Stored records:
###

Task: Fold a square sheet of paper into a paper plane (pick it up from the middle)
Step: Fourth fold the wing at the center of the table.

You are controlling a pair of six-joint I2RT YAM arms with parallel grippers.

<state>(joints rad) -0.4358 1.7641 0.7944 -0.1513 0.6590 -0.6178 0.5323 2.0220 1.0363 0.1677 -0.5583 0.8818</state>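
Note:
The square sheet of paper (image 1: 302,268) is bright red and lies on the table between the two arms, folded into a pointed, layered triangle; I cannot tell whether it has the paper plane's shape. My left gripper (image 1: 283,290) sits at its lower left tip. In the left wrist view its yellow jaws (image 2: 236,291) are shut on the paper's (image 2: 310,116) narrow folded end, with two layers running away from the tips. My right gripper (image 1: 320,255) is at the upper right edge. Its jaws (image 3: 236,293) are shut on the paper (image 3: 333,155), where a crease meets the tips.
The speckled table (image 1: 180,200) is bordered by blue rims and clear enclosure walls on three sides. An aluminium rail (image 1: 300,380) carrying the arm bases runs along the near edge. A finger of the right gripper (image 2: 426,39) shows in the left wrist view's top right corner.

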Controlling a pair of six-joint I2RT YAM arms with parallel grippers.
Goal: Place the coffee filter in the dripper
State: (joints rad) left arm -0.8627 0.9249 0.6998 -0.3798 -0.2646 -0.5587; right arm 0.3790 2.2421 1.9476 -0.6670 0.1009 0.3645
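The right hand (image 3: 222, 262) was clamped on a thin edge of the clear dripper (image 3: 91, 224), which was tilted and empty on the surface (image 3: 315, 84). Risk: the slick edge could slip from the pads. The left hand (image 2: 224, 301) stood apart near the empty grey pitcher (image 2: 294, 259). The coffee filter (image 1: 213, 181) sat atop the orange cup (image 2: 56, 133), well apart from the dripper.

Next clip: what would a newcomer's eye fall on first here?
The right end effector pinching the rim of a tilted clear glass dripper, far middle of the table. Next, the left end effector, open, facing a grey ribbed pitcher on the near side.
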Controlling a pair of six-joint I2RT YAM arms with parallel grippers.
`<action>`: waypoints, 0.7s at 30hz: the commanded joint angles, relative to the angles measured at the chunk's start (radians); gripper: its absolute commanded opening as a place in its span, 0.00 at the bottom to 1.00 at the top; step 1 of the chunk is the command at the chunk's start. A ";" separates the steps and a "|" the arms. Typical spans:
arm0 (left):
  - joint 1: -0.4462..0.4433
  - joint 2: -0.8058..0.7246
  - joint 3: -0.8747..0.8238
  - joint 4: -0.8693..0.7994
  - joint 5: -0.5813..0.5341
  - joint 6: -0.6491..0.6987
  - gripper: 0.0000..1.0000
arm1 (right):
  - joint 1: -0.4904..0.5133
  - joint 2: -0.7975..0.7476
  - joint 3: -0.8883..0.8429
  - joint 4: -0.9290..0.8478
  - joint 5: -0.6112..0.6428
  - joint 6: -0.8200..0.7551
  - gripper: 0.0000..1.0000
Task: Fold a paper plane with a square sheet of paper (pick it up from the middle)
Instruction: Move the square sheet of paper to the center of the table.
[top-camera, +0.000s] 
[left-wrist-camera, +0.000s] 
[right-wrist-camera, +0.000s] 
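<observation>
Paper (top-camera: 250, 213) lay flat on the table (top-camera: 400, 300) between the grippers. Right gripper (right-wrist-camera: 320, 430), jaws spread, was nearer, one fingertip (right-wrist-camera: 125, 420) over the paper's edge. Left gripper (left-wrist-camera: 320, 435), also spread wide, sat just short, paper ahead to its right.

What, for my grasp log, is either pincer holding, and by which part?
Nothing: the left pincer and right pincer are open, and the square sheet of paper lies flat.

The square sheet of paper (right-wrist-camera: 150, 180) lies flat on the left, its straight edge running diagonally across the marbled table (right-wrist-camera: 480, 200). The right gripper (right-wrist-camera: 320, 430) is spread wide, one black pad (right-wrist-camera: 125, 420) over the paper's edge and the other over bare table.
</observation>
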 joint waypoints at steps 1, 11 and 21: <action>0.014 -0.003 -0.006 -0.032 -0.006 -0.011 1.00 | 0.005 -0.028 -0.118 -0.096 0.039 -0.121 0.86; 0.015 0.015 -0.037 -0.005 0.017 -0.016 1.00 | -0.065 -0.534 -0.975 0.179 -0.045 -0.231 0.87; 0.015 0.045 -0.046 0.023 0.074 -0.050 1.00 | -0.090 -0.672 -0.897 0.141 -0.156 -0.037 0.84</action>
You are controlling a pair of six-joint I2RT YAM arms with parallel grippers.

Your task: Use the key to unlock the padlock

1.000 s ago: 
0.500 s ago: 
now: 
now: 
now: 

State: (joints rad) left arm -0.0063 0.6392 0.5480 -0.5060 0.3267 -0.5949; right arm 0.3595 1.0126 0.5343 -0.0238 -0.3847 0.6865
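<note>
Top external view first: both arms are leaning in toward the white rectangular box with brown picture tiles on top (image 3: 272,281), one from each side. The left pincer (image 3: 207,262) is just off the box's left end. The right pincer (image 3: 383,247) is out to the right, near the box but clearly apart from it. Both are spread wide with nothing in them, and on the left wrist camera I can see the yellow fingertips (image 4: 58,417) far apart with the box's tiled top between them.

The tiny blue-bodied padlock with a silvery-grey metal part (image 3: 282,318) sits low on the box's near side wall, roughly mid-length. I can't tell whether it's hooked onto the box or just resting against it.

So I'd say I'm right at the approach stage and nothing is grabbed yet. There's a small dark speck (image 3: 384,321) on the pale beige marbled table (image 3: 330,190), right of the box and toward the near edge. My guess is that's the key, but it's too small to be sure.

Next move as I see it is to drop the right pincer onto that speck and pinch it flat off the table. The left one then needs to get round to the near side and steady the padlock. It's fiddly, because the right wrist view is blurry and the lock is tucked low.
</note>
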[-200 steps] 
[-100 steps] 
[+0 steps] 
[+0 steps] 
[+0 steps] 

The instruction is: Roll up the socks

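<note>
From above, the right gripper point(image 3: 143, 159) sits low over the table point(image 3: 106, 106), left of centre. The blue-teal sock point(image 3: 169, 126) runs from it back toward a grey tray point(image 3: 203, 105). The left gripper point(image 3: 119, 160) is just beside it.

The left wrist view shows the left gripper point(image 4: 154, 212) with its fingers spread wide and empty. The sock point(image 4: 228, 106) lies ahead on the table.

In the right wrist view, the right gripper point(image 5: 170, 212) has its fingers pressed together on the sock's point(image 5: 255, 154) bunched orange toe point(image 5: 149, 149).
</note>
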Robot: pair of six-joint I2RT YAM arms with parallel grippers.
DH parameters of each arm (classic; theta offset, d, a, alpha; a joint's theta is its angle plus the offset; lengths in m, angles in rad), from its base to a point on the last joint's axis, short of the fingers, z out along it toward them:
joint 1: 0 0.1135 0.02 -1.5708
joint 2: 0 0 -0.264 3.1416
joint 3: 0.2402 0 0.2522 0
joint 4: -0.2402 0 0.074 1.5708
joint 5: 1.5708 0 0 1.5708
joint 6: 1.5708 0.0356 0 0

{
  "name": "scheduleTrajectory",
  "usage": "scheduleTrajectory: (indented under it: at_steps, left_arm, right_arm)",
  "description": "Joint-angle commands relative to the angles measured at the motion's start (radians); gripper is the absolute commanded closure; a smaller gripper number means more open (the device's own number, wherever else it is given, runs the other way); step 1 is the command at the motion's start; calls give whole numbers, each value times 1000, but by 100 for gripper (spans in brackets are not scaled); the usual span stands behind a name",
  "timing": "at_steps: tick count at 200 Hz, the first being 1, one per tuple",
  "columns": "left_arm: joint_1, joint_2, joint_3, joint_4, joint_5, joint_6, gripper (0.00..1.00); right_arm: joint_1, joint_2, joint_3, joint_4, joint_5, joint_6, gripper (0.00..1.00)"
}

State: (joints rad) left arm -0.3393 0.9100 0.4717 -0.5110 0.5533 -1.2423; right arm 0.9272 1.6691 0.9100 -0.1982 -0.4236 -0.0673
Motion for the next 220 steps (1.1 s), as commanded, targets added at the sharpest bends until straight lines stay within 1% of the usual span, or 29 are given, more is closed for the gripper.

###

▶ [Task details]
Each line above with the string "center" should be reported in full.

▶ [Answer]
Step: Fourth fold the wing at the center of the table.
Instruction: Move the square sheet of paper to the center of the table.

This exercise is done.